**THE PROBLEM:**
Return exactly the span of lines in the following data that opens with the line containing "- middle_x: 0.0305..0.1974" and closes with the line containing "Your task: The". Include nothing else.

**DATASET CONTENT:**
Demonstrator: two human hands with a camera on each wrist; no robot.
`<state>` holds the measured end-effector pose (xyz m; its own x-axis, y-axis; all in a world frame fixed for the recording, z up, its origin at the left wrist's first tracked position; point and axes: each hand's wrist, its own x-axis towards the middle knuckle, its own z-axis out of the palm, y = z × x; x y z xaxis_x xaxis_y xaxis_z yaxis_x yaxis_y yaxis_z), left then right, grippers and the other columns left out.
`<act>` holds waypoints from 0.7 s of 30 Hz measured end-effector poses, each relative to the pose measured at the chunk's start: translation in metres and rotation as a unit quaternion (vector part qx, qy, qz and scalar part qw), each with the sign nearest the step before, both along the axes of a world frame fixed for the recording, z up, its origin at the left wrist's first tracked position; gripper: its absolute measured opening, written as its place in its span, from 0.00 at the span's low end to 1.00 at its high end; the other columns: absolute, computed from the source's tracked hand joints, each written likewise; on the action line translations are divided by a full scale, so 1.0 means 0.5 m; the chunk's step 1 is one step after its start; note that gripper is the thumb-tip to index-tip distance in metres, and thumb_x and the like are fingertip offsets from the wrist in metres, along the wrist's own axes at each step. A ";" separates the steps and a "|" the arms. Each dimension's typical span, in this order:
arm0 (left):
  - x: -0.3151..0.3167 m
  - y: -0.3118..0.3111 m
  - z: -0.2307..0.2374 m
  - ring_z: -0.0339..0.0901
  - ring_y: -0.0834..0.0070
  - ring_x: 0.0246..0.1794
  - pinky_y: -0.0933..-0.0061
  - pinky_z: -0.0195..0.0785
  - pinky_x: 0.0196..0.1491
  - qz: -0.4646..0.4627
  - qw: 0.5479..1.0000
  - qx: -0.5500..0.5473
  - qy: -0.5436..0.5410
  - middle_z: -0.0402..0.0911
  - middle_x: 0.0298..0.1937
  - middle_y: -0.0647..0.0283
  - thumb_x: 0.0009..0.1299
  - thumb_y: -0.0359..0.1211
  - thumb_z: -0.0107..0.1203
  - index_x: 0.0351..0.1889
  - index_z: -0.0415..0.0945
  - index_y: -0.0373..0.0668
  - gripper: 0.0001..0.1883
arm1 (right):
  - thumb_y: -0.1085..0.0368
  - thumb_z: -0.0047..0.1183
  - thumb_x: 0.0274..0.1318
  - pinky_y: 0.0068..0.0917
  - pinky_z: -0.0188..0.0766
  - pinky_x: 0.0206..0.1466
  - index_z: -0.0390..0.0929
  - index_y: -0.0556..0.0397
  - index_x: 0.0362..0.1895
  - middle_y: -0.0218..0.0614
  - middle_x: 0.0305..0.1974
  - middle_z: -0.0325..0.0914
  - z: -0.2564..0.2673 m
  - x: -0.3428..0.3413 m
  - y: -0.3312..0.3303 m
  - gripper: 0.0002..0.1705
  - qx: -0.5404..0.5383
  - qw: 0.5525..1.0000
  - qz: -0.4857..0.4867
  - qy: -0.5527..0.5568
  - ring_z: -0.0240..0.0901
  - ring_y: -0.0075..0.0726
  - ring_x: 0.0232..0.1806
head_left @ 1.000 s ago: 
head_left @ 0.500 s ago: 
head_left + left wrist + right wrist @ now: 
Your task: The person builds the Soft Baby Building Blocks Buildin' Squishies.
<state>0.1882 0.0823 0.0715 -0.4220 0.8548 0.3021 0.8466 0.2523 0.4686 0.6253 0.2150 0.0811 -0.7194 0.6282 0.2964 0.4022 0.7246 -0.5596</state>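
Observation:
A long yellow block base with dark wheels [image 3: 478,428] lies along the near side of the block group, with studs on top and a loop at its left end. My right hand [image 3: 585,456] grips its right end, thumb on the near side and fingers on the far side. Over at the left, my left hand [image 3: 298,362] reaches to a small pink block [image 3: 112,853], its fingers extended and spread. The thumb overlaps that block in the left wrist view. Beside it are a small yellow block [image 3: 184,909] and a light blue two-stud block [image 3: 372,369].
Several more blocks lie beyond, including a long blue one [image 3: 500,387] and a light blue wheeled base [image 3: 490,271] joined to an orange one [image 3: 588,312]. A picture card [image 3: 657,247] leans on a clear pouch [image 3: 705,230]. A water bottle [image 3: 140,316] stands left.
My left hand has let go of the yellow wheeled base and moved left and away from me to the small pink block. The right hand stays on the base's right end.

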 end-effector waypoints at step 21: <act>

**RESPONSE FOR THIS EXERCISE:**
  - middle_x: 0.0305..0.1974
  - middle_z: -0.0325..0.0914
  - z: -0.2564..0.2673 m
  - x: -0.3428..0.3413 m
  - y: -0.3312..0.3303 m
  - gripper: 0.0002..0.1705
  - qx: -0.5404..0.5383
  - qw: 0.5525..1.0000
  - qz: -0.4857..0.4867
  - qy: -0.5527..0.5568
  - ring_z: -0.0240..0.0901
  - ring_y: -0.0075..0.0726
  - ring_x: 0.0232..0.1806
head_left @ 1.000 s ago: 
head_left @ 0.500 s ago: 
head_left + left wrist + right wrist @ now: 
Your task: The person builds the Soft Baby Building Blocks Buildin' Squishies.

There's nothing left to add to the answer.